The National Institute of Standards and Technology is developing guidance for a technique called approximate matching to help automate the task of identifying suspicious code that otherwise would fall to human analysts. The draft document is based on work of NIST’s Approximate Matching Working Group.
“Approximate matching is a promising technology designed to identify similarities between two digital artifacts,” the draft of Special Publication 800-168 says. “It is used to find objects that resemble each other or to find objects that are contained in another object.”
The technology can be used to filter data for security monitoring and for digital forensics, when analysts are trying to spot potential bad actors either before or after a security incident.
Approximate matching is a generic term describing any method for automating the search for similarities between two digital artifacts or objects. An “object” is an “arbitrary byte sequence, such as a file, which has some meaningful interpretation.”

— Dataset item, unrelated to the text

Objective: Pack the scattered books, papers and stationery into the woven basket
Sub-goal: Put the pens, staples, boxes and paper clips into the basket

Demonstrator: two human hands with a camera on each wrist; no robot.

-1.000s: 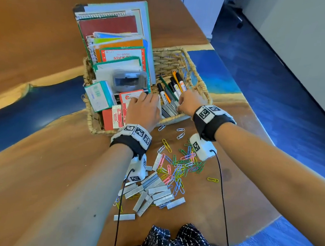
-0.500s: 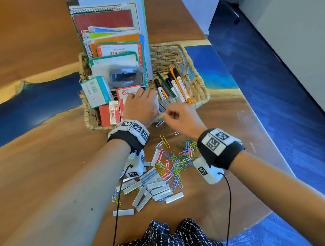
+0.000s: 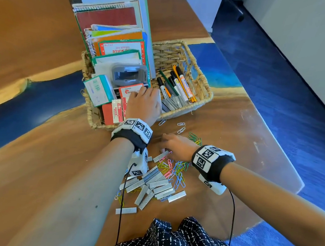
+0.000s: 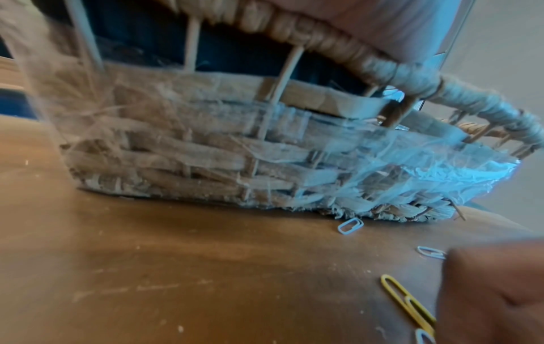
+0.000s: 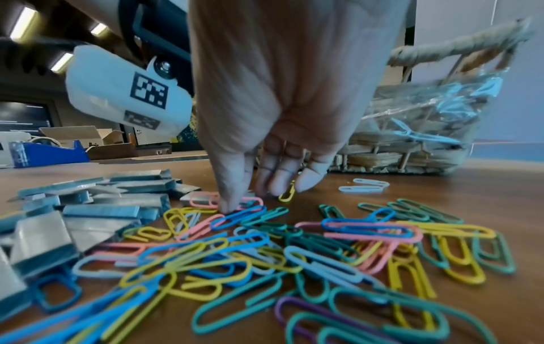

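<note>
Woven basket, nearly full, steadied under the flat-fingered left hand as the right hand, back from it, pinches staple strips among paper clips.

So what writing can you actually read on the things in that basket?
"SELF ADHESIVE" and "STICK", rest hidden: red-bordered pad.
"ERASER": small red and white box.
Orange marker: print too blurred.
Teal box, red-white box: too small.
Wrist bands: only square codes.
</note>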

Humans can understand the concept of similarity intuitively, but defining the aspects of similarity for algorithms can be challenging. In approximate matching, similarity is defined for algorithms in terms of the characteristics of artifacts being examined. These characteristics can include byte sequences, internal syntactic structures or more abstract semantic attributes similar to what human analysts would look for.
Different methods for approximate matching operate at different levels of abstraction. These range from generic techniques at the lowest level to detect common byte sequences, to more abstract analysis that approach the level of human evaluation. “The overall expectation is that lower level methods would be faster, and more generic in their applicability, whereas higher level ones would be more targeted and require more processing,” the document explains.
Approximate matching uses two types of queries: resemblance and containment. Two successive versions of a piece of code are likely to resemble each other, and a resemblance query simply identifies two pieces of code that are substantially similar. With a containment query, two objects of substantially different size, such as a file and a whole-disk image, are examined to determine whether the smaller object, or something similar to it, is contained in the large one.
As described in the document, approximate matching usually is used to filter data, as in blacklisting known malicious artifacts or anything closely resembling them. “However, approximate matching is not nearly as useful when it comes to whitelisting artifacts, as malicious content can often be quite similar to benign content,” NIST warns.
The publication lays out essential requirements of approximate matching functions as well as the factors—including sensitivity and robustness, precision and recall and security—that determine the reliability of the results.